Quel giorno di marzo
del 1948, con una maretta al mascone di dritta, tra un
monotono rollio e un altrettanto monotono beccheggio,
il Genepesca I continuava la pesca tra le acque del mare del
Labrador.
Un cielo plumbeo da
vari giorni non aveva permesso la vista del sole, i marinai
imperterriti continuavano il loro lavoro. La coperta era ancora
piena di merluzzi quando il comandante diede ordine di salpare di
nuovo la rete.

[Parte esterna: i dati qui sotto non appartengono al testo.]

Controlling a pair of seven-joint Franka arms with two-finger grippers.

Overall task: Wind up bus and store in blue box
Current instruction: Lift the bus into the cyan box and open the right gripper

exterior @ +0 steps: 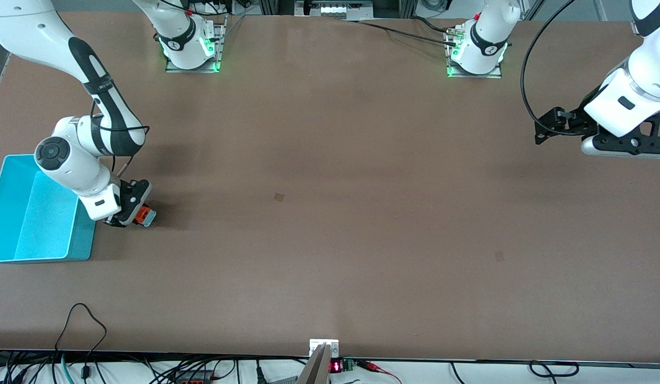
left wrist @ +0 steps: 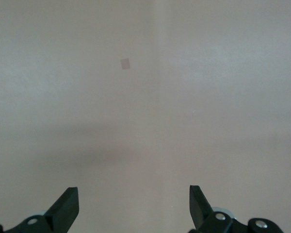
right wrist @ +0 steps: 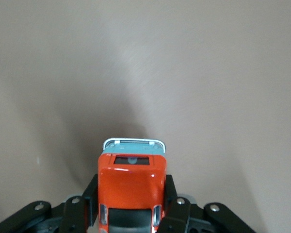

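While left claw point(left wrist: 134, 206) waits open, right claw point(right wrist: 131, 213) grips bus point(right wrist: 131, 191) beside blue box point(exterior: 21, 234).

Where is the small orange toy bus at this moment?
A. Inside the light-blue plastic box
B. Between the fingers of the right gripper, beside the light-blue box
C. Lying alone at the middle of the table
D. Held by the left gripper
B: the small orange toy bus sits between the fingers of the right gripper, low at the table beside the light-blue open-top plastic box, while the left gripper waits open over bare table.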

La squadra dei marinai ormai giunta alla fine del
proprio turno di lavoro, era stanca. Dopo aver finito le manovre di
salpa e calate andati a riposare. Ributtarono la rete in mare, il
comandante segnalò alla sala macchina avanti tutta. Quando i
divergenti della rete andarono in forza, a quello di poppa restò
impigliato un cavo di manovra chiamato maglietta. Capitava, a volte,
e Mario sapeva come fare per districare il divergente. Quel giorno,
forse per la fretta di finire la manovra e andare a dormire, invece
di aiutarsi con una gaffa, per non perdere altro tempo, il
marinaio salì sul divergente. Mentre tentava di sganciare il cavo,
un colpo di mare sollevò il divergente, Mario perse l’equilibrio e
finì in acqua: “Uomo in mare, uomo in mare!” urlarono in tre o
quattro. Il comandante dall’aletta di dritta urlò all’allievo
ufficiale: “Tutta la barra a dritta” e si precipitò ad aiutarlo a
girare il timone.
Pronti a prora, e
lungo la fiancata di dritta, i marinai con le cime in mano e i
salvagente, attendevano che la nave si avvicinasse al marinaio che
si dibatteva nelle acque gelide. Quando ormai erano quasi a tiro di
cima, soprattutto quelli che stavano a prora, videro il marinaio
smettere di dibattersi e, senza alcuna ambascia, colare a picco
ingoiato dall’oceano. Solo il suo cappello di lana rimase a galla ad
indicare il posto dove era affondato. Forse Mario era riuscito a
togliersi gli stivaloni e forse si era tolto anche l’incerata, forse
avrebbe anche potuto salvarsi se le acque non fossero state così
gelide. Forse... Continuarono a calare la rete in quella zona nella
speranza di recuperare il corpo, ma il mare non restituì nulla.